— Что случилось, как вы думаете? — спросила она.
Я с трудом вымолвил:
— Похищение или убийство.
Она покачала головой:
— Нет. Уверена, что нет. Если бы речь шла об одном ребенке — возможно. Но двое… Без следов борьбы, без какой-нибудь порванной одежды, криков о помощи… Разве так бывает?
— Нет.
— Джим… можно мне вас так называть?
— Разумеется, Эстель.
— К вам кто-нибудь обращался с предложением о выкупе, например?
— Ничего подобного, — сказал я. — Мы ничего не слышали, и в этом-то загадка.
Она вздохнула:
— Я спрашиваю себя, а не может ли быть, чтобы они сами убежали по какой-либо причине?

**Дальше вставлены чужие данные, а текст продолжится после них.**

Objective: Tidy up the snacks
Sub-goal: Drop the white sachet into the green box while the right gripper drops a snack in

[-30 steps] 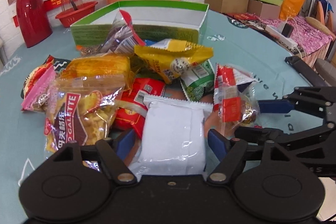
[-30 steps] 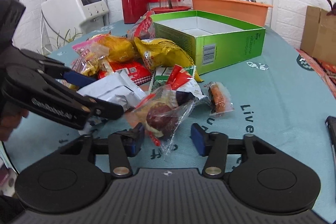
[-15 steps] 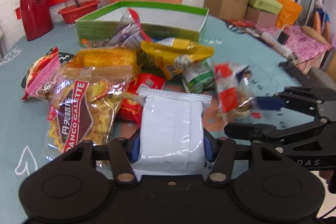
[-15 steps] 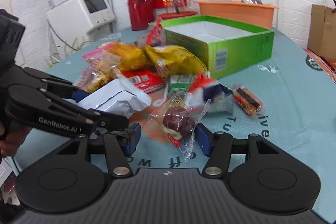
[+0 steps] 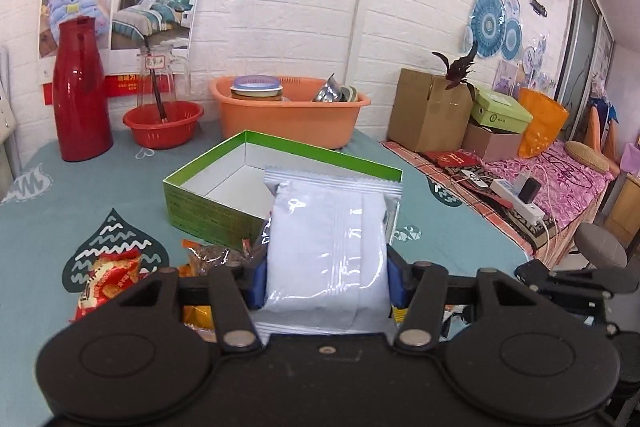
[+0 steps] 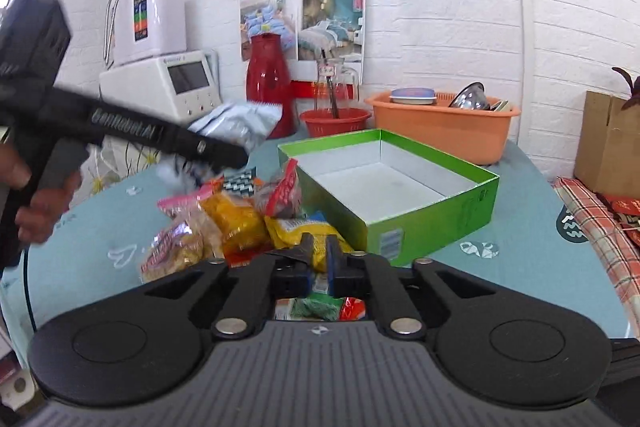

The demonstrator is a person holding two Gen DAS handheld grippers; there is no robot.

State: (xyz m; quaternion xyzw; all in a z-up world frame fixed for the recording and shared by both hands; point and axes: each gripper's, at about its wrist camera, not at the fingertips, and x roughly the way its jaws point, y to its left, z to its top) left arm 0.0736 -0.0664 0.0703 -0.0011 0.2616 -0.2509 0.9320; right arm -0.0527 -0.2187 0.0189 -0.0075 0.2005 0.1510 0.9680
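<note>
My left gripper (image 5: 326, 279) is shut on a white foil snack packet (image 5: 328, 247) and holds it above the table, in front of the open green box (image 5: 208, 211). In the right wrist view the same packet (image 6: 236, 123) hangs high at the left, over the snack pile (image 6: 236, 223). My right gripper (image 6: 319, 263) hovers above the pile with its jaws closing, nearly together. No packet shows between its pads. Red and green wrappers (image 6: 320, 307) show below the fingers. The green box (image 6: 432, 223) is empty.
At the back of the teal table stand a red jug (image 5: 80, 91), a red basket (image 5: 162, 125) and an orange tub (image 5: 288, 115). Cardboard boxes (image 5: 428, 107) and a cluttered bench sit to the right. A person's hand (image 6: 40, 203) grips the left tool.
The left gripper closed on the white packet and lifted it off the pile. The right gripper's jaws went from wide around a clear packet to nearly together, and it rose.
</note>
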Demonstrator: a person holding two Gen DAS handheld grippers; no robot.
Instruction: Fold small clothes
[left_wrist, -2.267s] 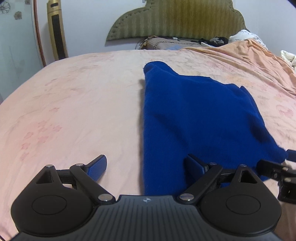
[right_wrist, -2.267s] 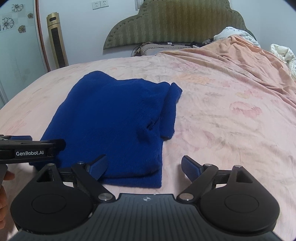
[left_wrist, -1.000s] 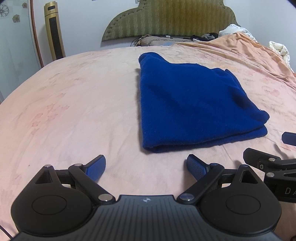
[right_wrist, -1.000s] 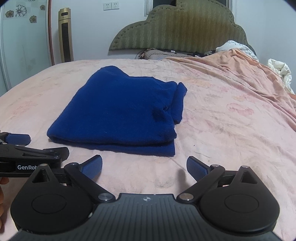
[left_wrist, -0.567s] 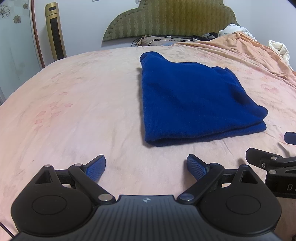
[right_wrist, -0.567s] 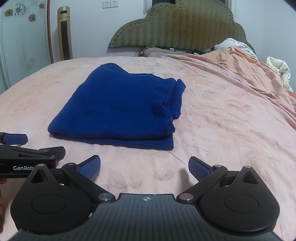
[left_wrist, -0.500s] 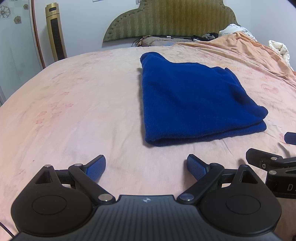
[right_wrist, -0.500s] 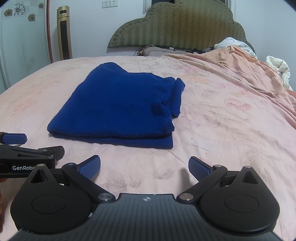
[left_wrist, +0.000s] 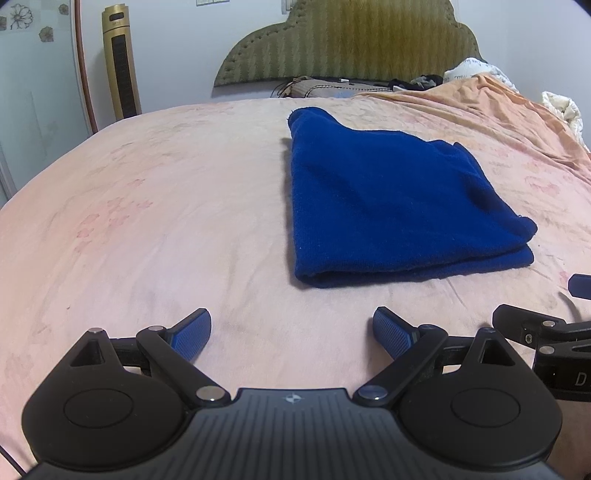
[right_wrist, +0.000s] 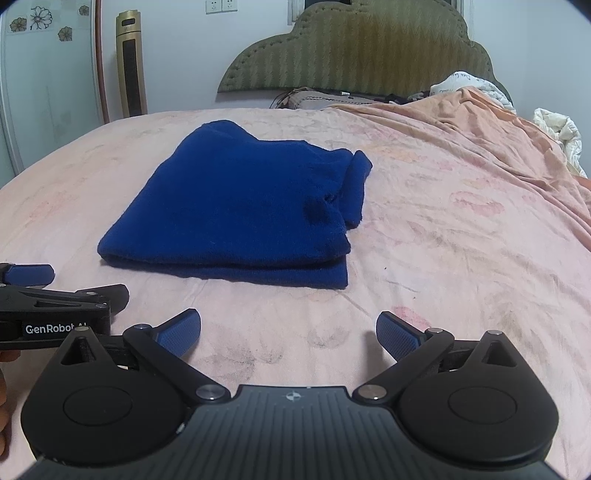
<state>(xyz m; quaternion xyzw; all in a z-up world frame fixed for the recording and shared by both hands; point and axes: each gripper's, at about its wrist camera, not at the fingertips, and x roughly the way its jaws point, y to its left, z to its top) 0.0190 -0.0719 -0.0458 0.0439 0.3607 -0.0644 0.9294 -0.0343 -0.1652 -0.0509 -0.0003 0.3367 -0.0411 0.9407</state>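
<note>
I see the deep blue knitted garment (left_wrist: 391, 206) folded into a thick rectangle, lying flat on the pale pink floral bedsheet (left_wrist: 166, 221) toward the middle of the bed. My left tongs (left_wrist: 291, 332) hang just short of its near folded edge, blue-padded fingers (left_wrist: 192, 334) spread wide with only sheet between them. My right tongs (right_wrist: 288, 334) sit the same way, splayed wide and holding nothing, near the garment's front right corner (right_wrist: 340, 275) without touching it. In the right wrist view the other tool shows at the left edge with white lettering reading "GenRobot.AI" (right_wrist: 55, 328); in the left wrist view I can read only a "D" on the neighbouring body (left_wrist: 581, 378). Behind stand an olive padded headboard (right_wrist: 362, 48), a gold tower fan (right_wrist: 131, 62) and a rumpled peach blanket (right_wrist: 480, 129).
</note>
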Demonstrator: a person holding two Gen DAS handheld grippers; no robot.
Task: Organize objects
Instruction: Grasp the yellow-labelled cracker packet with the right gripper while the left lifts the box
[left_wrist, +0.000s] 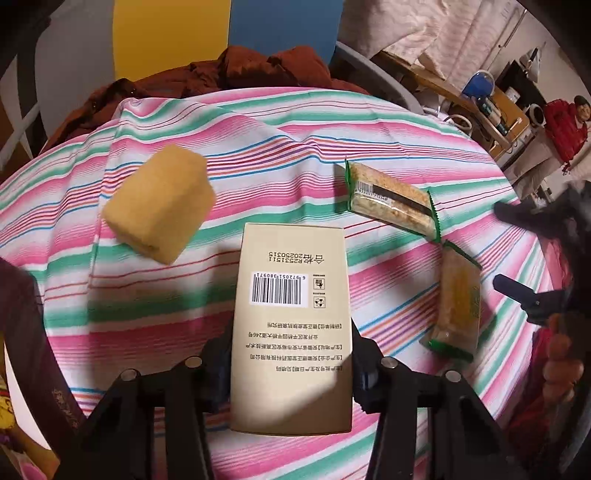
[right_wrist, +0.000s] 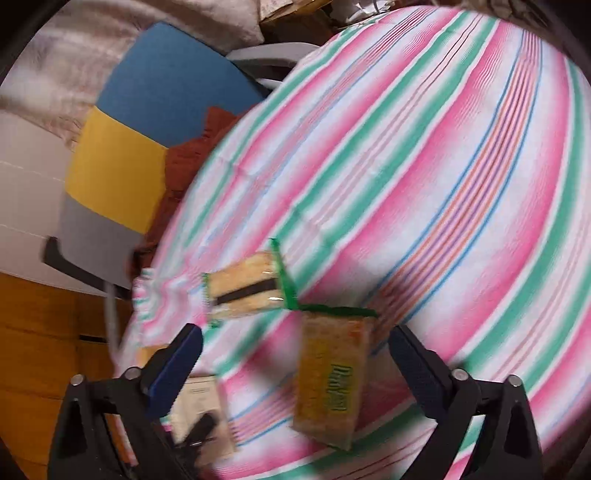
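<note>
Bench draped in a pink, green and white striped cloth (left_wrist: 369, 122), tan barcode box (left_wrist: 291, 295) lying flat on it, yellow sponge block (left_wrist: 159, 206) left of the box, two green-edged snack packets (left_wrist: 391, 199) (left_wrist: 458, 302) right of the box, corners nearly touching

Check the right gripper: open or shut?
Open. The right gripper has its fingers spread wide, with the yellow snack pack lying loose between them.

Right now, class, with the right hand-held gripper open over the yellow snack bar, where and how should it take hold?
Grip the yellow snack bar across its narrow width, at mid-length, coming straight down from above. It lies flat on the striped cloth and its long sides already line up between the open fingers of the right hand-held gripper. Avoid the crimped green ends; they look too thin to hold.
</note>
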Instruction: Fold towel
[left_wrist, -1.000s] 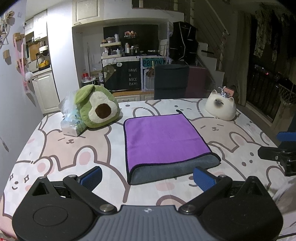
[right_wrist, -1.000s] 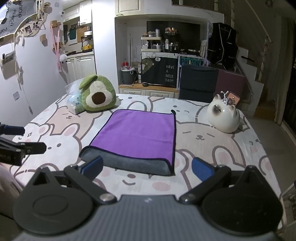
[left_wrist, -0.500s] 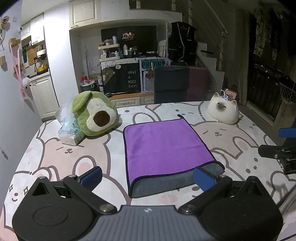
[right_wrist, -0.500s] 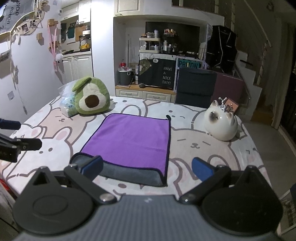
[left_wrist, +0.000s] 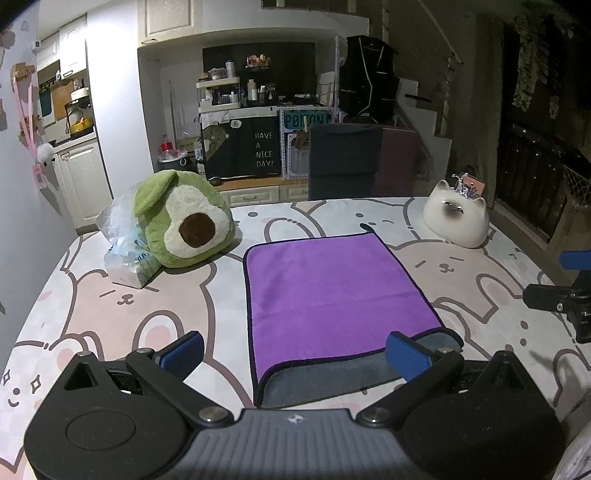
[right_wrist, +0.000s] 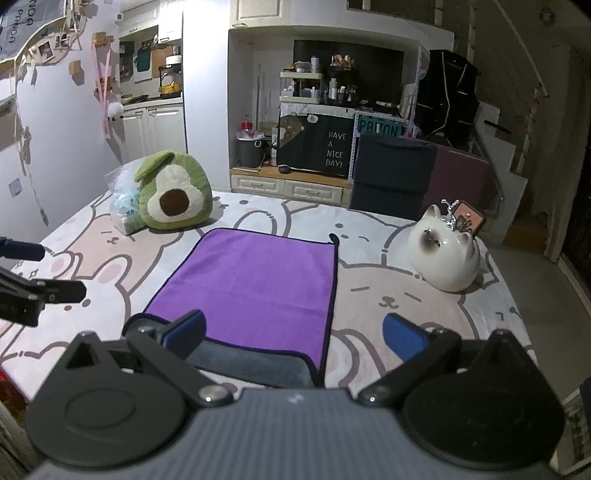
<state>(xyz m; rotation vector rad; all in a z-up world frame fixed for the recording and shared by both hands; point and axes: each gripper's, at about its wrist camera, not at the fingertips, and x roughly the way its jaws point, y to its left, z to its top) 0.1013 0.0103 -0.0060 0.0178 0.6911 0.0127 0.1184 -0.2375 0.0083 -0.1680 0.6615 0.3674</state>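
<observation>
So I think my purple towel (left_wrist: 336, 288) looks folded once already, maybe needing another fold, while my left tongs (left_wrist: 295, 349) and right tongs (right_wrist: 293, 332) are both wide open, holding nothing.

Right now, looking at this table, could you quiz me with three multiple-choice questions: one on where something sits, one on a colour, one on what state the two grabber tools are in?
1. Where does the avocado plush sit relative to the towel?
A. beyond its far left corner
B. on top of it
C. beyond its far right corner

2. What colour is the towel's upper face?
A. green
B. purple
C. white

3. How are the left gripper and right gripper?
A. both shut on the towel
B. one open, one shut
C. both open, holding nothing

Answers: 1 A, the plush rests on the table past the towel's left far corner, while the white cat figure sits to the right. 2 B, the top is purple, with grey showing at the near edge. 3 C, the blue pads stand wide apart on each.
</observation>
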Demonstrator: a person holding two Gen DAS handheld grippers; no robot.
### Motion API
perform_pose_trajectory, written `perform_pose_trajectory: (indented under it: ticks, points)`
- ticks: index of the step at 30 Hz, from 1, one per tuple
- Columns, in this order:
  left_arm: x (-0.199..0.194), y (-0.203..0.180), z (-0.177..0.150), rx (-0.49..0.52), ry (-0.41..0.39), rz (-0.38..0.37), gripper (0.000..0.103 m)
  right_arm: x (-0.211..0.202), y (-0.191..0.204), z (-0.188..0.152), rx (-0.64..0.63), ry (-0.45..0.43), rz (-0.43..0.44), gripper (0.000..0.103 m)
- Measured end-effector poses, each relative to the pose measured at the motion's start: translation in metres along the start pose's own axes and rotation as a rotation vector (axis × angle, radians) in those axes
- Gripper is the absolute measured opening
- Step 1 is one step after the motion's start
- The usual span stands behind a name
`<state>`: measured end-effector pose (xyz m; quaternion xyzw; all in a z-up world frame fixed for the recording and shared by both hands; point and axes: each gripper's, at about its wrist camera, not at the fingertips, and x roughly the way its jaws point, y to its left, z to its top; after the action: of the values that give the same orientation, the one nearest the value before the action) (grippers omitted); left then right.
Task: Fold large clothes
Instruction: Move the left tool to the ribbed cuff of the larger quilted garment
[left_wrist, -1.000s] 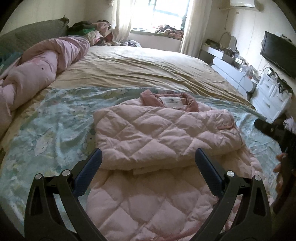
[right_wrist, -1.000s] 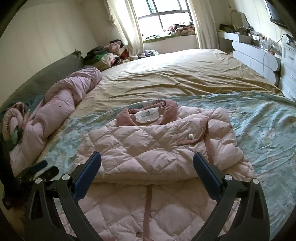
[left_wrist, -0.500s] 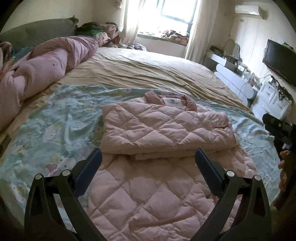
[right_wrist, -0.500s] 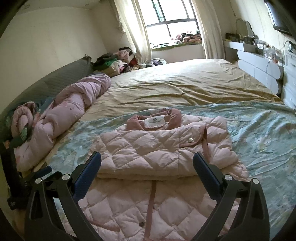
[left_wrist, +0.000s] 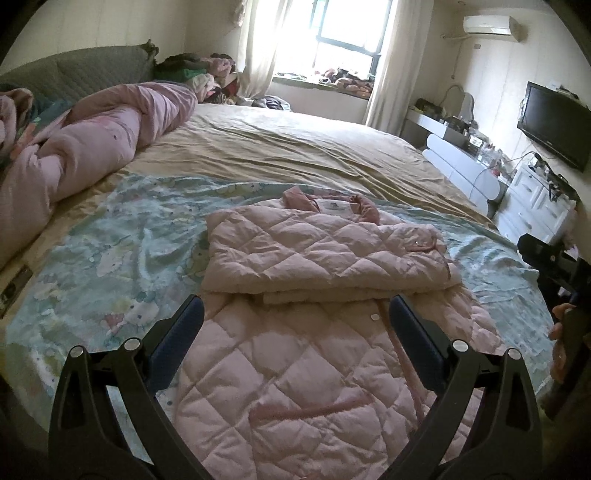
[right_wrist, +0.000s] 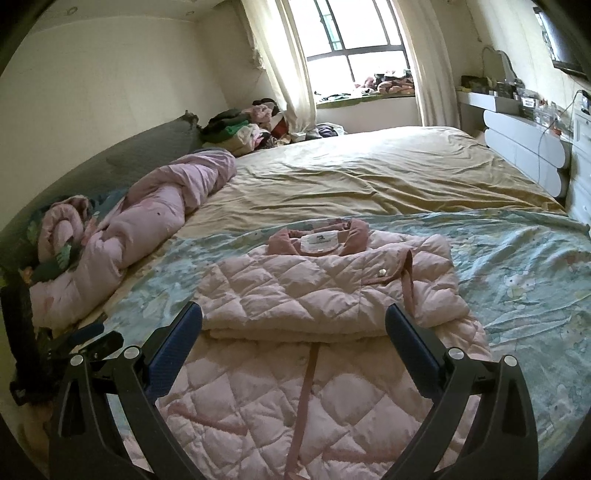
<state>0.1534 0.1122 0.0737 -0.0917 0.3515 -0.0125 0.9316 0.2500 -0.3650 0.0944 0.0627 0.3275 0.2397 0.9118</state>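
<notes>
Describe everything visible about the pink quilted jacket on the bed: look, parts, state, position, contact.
The pink quilted jacket looks like soft, puffy padded fabric with diamond stitching. It has a darker pink collar, a white neck label, snap buttons and a darker front strip. Its sleeves and sides are folded across the chest as a thick layer, while the lower half lies flat toward the cameras. It rests on the teal patterned sheet. Both open grippers hover near it; neither visibly touches it.

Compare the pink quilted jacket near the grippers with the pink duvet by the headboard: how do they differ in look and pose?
The quilted jacket has diamond stitching; the duvet looks smooth.
The jacket lies flat, its sleeves folded over its upper part; the duvet is bunched into a long roll.
The jacket rests on the patterned sheet; the duvet lies along the bed's edge.
Both are pale pink and padded.
</notes>
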Motion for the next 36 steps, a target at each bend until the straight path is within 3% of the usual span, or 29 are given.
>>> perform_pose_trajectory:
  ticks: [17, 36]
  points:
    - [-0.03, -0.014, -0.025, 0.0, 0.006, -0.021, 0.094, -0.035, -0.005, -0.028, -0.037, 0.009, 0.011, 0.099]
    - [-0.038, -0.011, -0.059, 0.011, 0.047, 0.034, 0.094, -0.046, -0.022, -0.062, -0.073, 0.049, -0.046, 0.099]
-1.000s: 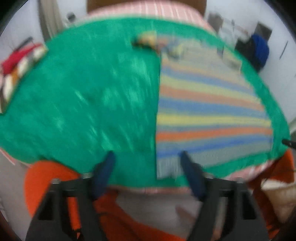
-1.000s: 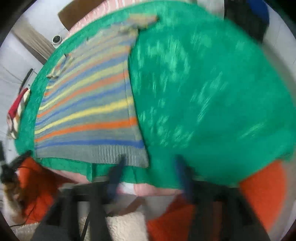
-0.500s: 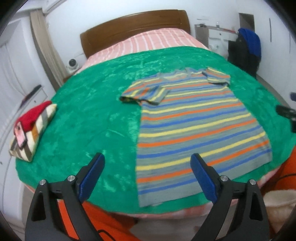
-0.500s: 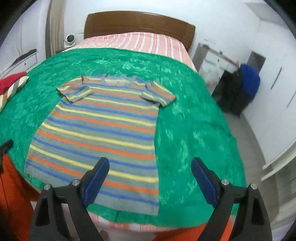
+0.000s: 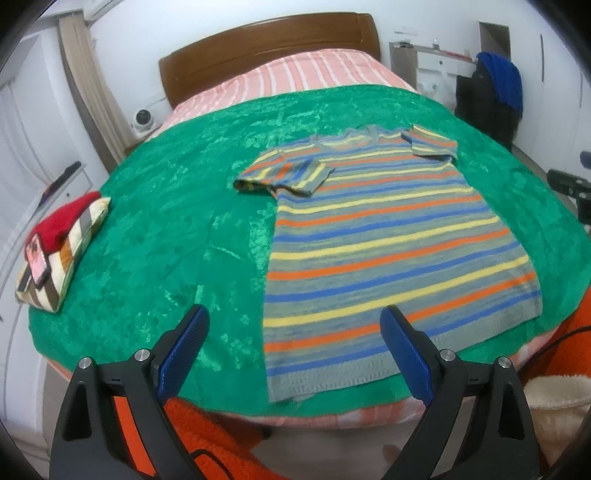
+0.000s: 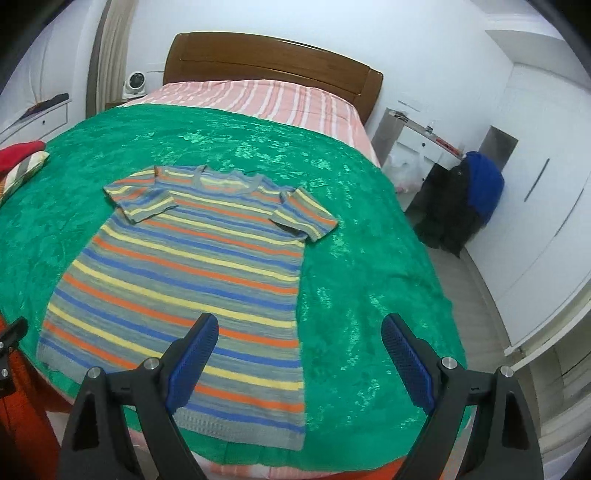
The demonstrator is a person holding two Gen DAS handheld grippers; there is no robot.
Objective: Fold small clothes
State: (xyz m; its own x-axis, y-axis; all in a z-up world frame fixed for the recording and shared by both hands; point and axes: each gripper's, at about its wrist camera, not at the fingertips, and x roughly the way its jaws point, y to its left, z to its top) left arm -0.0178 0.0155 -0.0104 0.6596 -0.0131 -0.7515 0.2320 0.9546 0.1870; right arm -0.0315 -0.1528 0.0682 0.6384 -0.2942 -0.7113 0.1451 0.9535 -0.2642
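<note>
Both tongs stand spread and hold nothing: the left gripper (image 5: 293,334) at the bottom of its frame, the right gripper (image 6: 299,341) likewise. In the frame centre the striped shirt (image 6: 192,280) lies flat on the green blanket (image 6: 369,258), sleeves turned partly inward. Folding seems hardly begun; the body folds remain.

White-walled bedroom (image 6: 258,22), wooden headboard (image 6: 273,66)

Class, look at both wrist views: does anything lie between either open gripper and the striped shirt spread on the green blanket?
Nothing visible does. The striped shirt lies flat on the green blanket, nothing on it; the folded pile sits at the far edge.
</note>
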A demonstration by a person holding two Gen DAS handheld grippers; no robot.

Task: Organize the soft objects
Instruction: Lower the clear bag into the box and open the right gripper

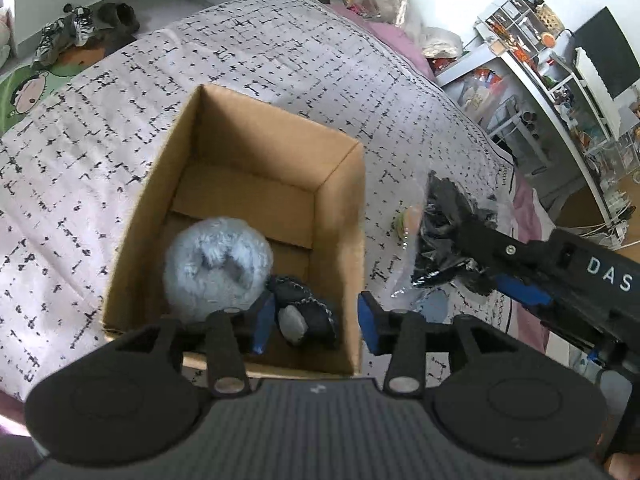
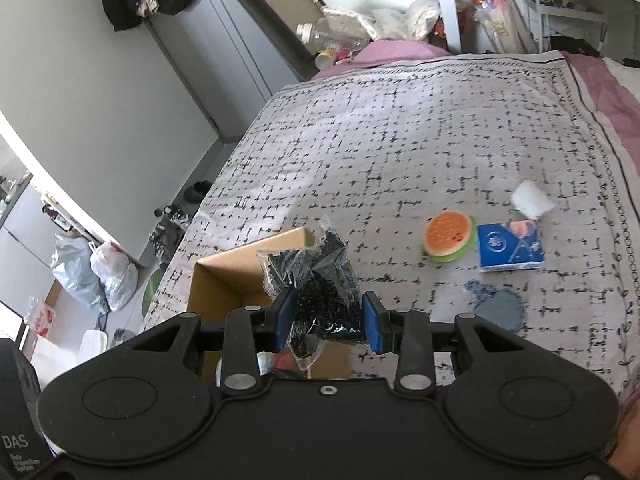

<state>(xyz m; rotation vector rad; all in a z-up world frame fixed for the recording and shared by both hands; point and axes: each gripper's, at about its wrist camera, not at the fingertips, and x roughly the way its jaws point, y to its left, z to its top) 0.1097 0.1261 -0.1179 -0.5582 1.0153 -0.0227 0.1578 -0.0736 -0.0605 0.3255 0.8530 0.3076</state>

— Послушайте, Эстель, мы любим своих детей, и они любят нас.
Но я вспомнил Ле Брева, когда он забирался с пылающим лицом на ту лесную насыпь, и рассказал об этом.
— Там раньше были похоронены дети.
— Он объяснил когда и почему?
Я пересказал ей все, что он рассказывал мне.
— Это я слышала, — заметила она. — Это официальная версия. Но есть и другие.
Мы начинали осознавать, что столкнулись с ситуацией столь же таинственной и покрытой мраком, как та поляна в лесу. Перед лицом темного и неизвестного просыпается первобытный страх, скрытый глубоко в человеческой душе. По какой-то причине Ле Брев решил сыграть на нем, когда повел меня на то место, рассчитывая, что его намеки растревожат меня, разбудят какие-нибудь темные воспоминания, вырвут из меня признание. Или он что-то знал. Лицо Эстель светилось в темноте. Я видел, что она внимательно слушает.
— Что вам известно про историю с теми двумя детьми, о которых говорил Ле Брев?
Она пожала плечами:
— Почти ничего. Только то, что там что-то случилось.
— Но вы можете выяснить это для меня. В полиции должны сохраниться отчеты. И в вашей газете. Есть же у вас архив!
Эстель засмеялась:
— Что-то похожее на архив.
И все же я понимал, что история не вернет Мартина и Сюзанну. Какая-то часть меня, и в этом состоял весь ужас, уже смирилась с этим, в то время как вторая половина содрогалась. Смирилась с их исчезновением, будто повесила их фотографию на стену. «Река времени, извечно несущая свои воды, уносит прочь своих сынов. Они уходят, преданные забвению, как с наступлением утра забывается сон». Внушающие ужас слова этого старинного псалма, любимого псалма мамы, который я так часто и бездумно пел маленьким в небольшой епископальной церкви в Пенсильвании, — сейчас они отдавались в моей голове, подобно ударам молота. Когда я ставил стакан, рука моя дрожала.
Эстель не присаживалась, энергично расхаживая по комнате между стопками книг. На ее щеках проступил румянец, отчего она стала выглядеть еще моложе.